Crumlin Plays Lead Role In Disability Insurance

Paddy Crumlin, MUA, iTF, Bill Shorten have played a leading role in the blueprint for a medicare style insurance coverage for the disabled.

The ACTU welcomed the proposals for a National Disability Insurance Scheme as long overdue.

"It is a reform that will go down in history alongside Medicare and workers superannuation," said Paddy Crumlin, MUA national secretary and president of the International Transport Workers Federation

Commenting on the release of the draft report from the Productivity Commission's inquiry into disability care and support, ACTU President Ged Kearney said the NDIS was an idea whose time has come, and which would make immeasurable difference to the lives of people with disability and their carers.

"Just as Medicare and superannuation help to spread risk across lifecycles and across the population, to promote social inclusion and to reduce social inequity and hardship, a National Disability Insurance Scheme could do the same for people who require care and support," Ms Kearney said.

"Existing arrangements to support people with disability and their carers are clearly inadequate.

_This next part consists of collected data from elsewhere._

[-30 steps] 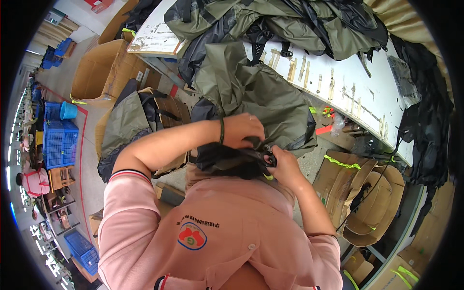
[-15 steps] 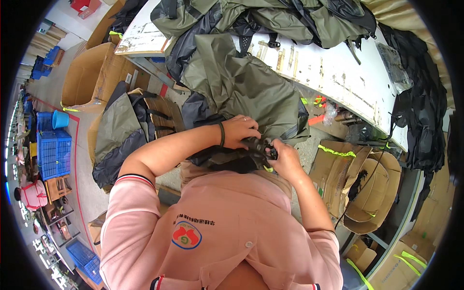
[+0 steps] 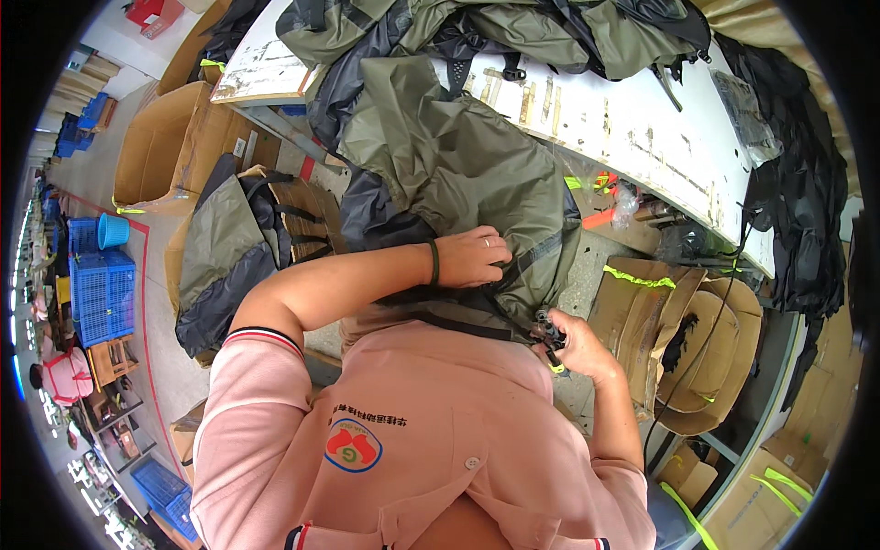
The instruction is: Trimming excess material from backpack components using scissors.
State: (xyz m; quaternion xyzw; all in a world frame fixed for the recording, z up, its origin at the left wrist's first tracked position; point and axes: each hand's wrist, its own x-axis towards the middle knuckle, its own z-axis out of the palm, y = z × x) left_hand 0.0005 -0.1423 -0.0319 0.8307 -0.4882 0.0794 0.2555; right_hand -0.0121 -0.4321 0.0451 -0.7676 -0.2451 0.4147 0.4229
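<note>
A large olive-green and dark grey fabric piece, like a bag or cover [image 3: 440, 165], hangs from the table edge down to my lap. My left hand [image 3: 470, 258] has its fingers curled into a fold of it, over the middle of the cloth. Lower and to the right, my right hand [image 3: 583, 346] is closed round a small cluster of black plastic parts, like buckles [image 3: 549, 332], beside the cloth's lower corner. A bit of yellow shows under that hand. A black strap or band [image 3: 472, 321] runs across my lap between the hands.
A white worktable [image 3: 632, 137] stands ahead, with more green-grey fabric pieces [image 3: 550, 37] heaped on it. Open cardboard boxes stand at left [image 3: 160, 151] and right [image 3: 706, 357]. Another green-grey bag [image 3: 225, 257] lies at left. A cable [image 3: 697, 348] hangs at right; black cloth [image 3: 807, 202] drapes behind it.
My right hand has moved right and toward me with the black parts, away from my left hand. My left hand has shifted slightly right on the cloth, which now lies more spread between them.
</note>
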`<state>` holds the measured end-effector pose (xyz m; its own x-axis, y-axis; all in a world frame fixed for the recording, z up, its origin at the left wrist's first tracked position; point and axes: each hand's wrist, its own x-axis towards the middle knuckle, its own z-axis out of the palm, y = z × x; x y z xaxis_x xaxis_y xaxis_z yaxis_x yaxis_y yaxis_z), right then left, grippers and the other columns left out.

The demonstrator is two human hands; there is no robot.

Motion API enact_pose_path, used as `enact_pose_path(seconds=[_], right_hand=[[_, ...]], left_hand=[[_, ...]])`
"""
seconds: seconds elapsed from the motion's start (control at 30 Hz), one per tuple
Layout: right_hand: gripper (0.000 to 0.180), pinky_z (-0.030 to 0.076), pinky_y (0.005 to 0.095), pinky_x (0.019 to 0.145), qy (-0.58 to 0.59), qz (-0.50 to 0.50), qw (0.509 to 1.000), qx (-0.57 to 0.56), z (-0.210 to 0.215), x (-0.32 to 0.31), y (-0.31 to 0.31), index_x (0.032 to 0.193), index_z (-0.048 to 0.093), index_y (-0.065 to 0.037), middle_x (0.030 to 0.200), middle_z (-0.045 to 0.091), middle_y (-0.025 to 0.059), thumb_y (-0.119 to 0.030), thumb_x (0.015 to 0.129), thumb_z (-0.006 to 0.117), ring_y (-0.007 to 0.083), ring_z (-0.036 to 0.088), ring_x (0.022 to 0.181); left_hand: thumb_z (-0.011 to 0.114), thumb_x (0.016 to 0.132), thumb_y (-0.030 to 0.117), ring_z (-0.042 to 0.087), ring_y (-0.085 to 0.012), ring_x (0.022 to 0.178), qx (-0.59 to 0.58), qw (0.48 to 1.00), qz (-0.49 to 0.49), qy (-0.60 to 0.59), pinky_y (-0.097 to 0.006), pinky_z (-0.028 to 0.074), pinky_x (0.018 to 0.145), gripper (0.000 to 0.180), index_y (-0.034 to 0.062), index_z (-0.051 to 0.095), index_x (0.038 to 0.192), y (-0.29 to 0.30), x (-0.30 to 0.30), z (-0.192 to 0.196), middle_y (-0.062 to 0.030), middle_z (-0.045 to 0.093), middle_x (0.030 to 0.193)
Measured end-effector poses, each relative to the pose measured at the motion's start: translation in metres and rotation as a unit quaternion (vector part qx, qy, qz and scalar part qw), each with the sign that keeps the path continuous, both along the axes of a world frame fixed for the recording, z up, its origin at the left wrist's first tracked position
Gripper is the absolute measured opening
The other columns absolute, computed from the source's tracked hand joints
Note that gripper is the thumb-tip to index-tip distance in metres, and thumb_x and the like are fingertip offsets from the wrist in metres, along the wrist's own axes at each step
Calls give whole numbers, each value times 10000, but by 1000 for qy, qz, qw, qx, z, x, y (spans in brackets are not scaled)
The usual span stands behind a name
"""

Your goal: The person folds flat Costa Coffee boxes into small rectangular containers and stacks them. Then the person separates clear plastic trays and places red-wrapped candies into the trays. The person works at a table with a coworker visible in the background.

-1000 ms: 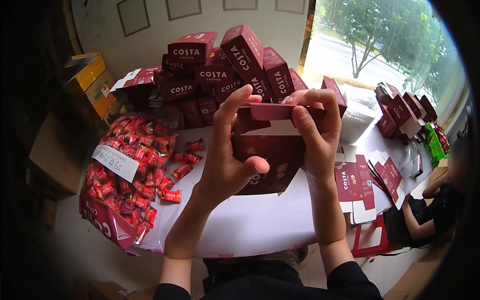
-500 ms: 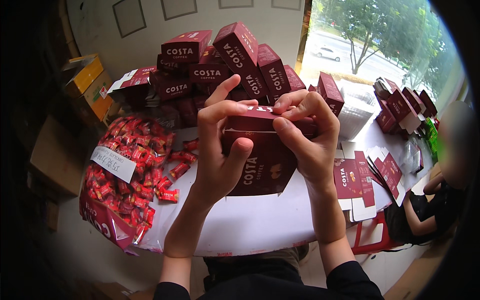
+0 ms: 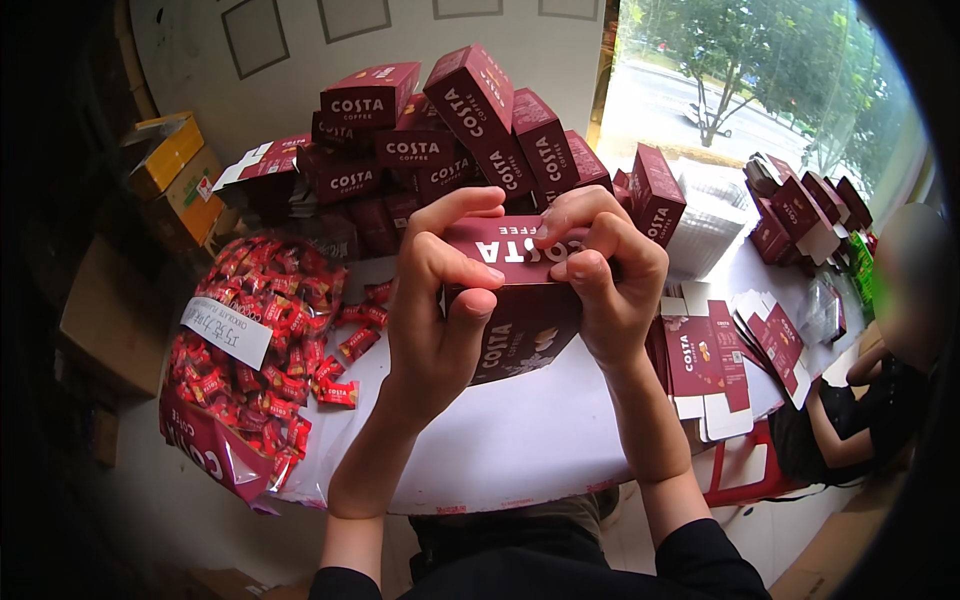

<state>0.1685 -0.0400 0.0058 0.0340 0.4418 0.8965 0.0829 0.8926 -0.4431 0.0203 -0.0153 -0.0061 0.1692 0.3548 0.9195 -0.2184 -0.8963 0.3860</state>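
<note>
A dark red cardboard box [image 3: 520, 300] is gripped above the white table [image 3: 520, 440], its top flap pinched by the left hand [image 3: 435, 310] and right hand [image 3: 605, 285]. At nine o'clock, glossy red sachets [image 3: 265, 340] spill from what seems a plastic bag. At twelve o'clock, finished boxes [image 3: 450, 140] are heaped.

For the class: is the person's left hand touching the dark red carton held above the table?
Touching. The head view shows the left hand wrapped on the dark red carton, thumb pressed against its front face and fingers curled over its top flap; the right hand grips it too.
</note>
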Motion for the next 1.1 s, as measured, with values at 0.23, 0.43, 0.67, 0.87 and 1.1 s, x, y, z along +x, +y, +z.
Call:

They provide a safety net, at best - but not the comprehensive and universal level of support that meets people's needs.

"This chronic underfunding leaves many people with disability and their carers living in poverty.

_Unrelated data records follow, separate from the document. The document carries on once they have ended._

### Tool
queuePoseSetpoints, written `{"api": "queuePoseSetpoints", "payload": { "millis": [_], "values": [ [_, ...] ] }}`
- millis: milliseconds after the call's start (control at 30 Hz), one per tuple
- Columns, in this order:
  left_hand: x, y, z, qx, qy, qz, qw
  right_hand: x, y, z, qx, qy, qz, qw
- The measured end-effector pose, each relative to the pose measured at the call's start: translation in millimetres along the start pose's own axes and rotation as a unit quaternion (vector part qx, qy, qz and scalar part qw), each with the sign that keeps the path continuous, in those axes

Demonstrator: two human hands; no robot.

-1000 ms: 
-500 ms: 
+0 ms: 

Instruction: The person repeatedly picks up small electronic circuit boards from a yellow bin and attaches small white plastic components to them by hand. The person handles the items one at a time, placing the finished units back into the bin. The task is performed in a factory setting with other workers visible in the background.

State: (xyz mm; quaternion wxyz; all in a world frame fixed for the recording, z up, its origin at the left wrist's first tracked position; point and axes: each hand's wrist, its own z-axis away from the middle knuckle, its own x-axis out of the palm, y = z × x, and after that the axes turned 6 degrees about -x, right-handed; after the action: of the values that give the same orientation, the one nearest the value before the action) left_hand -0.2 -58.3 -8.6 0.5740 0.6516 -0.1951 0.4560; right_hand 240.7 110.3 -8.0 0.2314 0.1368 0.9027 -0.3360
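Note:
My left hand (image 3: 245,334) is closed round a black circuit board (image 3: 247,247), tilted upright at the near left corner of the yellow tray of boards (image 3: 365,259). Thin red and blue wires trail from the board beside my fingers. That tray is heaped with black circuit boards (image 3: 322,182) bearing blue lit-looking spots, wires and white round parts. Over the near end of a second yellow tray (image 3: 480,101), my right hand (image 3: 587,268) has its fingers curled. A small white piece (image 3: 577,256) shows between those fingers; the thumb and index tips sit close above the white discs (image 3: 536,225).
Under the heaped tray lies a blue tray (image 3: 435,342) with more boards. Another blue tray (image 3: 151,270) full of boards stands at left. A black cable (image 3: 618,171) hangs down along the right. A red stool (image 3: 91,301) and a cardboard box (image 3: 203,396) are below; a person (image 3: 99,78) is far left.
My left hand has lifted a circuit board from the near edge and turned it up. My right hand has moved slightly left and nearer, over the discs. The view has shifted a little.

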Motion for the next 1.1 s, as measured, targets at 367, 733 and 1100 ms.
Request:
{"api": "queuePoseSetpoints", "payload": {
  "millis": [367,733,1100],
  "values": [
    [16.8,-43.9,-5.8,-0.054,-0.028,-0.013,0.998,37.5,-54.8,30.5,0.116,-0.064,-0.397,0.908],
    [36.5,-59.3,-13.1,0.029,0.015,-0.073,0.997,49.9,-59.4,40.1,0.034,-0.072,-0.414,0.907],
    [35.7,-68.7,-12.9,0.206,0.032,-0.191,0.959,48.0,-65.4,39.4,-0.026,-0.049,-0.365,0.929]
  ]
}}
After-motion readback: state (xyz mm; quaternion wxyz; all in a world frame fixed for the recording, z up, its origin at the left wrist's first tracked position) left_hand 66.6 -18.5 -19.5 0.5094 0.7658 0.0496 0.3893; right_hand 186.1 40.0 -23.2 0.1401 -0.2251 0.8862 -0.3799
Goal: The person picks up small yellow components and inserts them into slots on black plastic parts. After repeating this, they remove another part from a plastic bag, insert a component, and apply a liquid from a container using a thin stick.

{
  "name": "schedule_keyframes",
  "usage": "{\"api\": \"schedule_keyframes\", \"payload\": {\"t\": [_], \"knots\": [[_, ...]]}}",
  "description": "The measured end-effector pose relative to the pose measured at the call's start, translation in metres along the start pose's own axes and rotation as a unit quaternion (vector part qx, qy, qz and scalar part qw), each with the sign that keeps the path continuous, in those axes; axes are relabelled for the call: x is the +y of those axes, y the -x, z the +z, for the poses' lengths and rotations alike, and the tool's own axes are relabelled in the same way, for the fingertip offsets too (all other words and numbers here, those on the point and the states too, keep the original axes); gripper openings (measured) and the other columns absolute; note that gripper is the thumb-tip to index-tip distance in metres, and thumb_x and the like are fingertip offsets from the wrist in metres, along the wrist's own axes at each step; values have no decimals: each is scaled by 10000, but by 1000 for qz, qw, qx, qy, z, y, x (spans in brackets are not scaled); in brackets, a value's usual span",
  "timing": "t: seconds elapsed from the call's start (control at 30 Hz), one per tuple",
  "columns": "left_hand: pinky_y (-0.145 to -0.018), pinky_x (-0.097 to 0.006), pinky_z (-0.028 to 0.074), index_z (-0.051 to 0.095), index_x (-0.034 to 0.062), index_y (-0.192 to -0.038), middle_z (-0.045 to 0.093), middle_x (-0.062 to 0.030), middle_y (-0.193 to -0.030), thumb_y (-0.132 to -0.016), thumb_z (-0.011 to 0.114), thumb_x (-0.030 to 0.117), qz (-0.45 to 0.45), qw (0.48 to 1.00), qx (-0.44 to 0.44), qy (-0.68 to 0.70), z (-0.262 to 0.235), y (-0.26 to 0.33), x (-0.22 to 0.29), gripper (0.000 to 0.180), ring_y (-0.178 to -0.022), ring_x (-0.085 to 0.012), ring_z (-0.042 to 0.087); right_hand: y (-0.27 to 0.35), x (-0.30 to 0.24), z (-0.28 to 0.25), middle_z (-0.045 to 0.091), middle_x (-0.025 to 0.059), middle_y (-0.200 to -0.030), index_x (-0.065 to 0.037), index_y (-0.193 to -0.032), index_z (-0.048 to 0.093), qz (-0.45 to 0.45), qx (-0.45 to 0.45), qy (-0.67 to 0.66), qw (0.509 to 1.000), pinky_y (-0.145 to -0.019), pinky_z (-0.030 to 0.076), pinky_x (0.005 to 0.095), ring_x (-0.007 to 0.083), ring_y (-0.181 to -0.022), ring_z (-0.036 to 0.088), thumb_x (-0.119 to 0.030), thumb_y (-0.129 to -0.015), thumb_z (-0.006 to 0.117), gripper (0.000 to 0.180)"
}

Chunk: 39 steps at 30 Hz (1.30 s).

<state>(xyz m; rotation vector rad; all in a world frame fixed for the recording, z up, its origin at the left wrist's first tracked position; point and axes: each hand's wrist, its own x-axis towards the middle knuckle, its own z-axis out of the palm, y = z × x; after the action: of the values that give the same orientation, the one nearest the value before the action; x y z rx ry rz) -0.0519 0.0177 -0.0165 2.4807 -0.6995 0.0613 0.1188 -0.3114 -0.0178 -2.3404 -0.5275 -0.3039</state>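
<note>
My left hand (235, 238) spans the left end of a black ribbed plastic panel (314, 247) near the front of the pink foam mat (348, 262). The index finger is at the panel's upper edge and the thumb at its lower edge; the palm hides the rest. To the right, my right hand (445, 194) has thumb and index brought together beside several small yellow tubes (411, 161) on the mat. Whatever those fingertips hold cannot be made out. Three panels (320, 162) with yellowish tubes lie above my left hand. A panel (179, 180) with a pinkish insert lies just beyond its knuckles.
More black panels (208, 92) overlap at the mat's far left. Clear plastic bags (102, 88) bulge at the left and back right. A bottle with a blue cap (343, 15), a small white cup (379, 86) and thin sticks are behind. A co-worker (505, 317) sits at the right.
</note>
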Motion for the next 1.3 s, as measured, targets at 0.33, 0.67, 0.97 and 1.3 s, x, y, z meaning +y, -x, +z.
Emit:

"A National Disability Insurance Scheme would be the cornerstone of the Australian disability support system.

"A national scheme is also needed to create the environment to attract more carers into the disability support workforce, which would be necessary to expand services.

"Proper funding would transform the system with greater pay, more jobs, better working conditions and career structures, and the resources to do the job properly."

On the question of funding, the ACTU believes the Government should consider a Medicare-style levy.

"Most Australians accept they have a collective responsibility to provide for the vulnerable and those who are unable to look after themselves," Ms Kearney said.

"A levy would involve a small increase in personal income tax, but it is preferable to funding the cost of the NDIS solely through cuts to other government spending. And it may be the best way of ensuring there is adequate revenue for the level of care and support that is needed.

"Most importantly, a sufficient revenue stream would mean all Australians would be guaranteed of support should they have a disability, either one they are born with, or one they acquire later in life."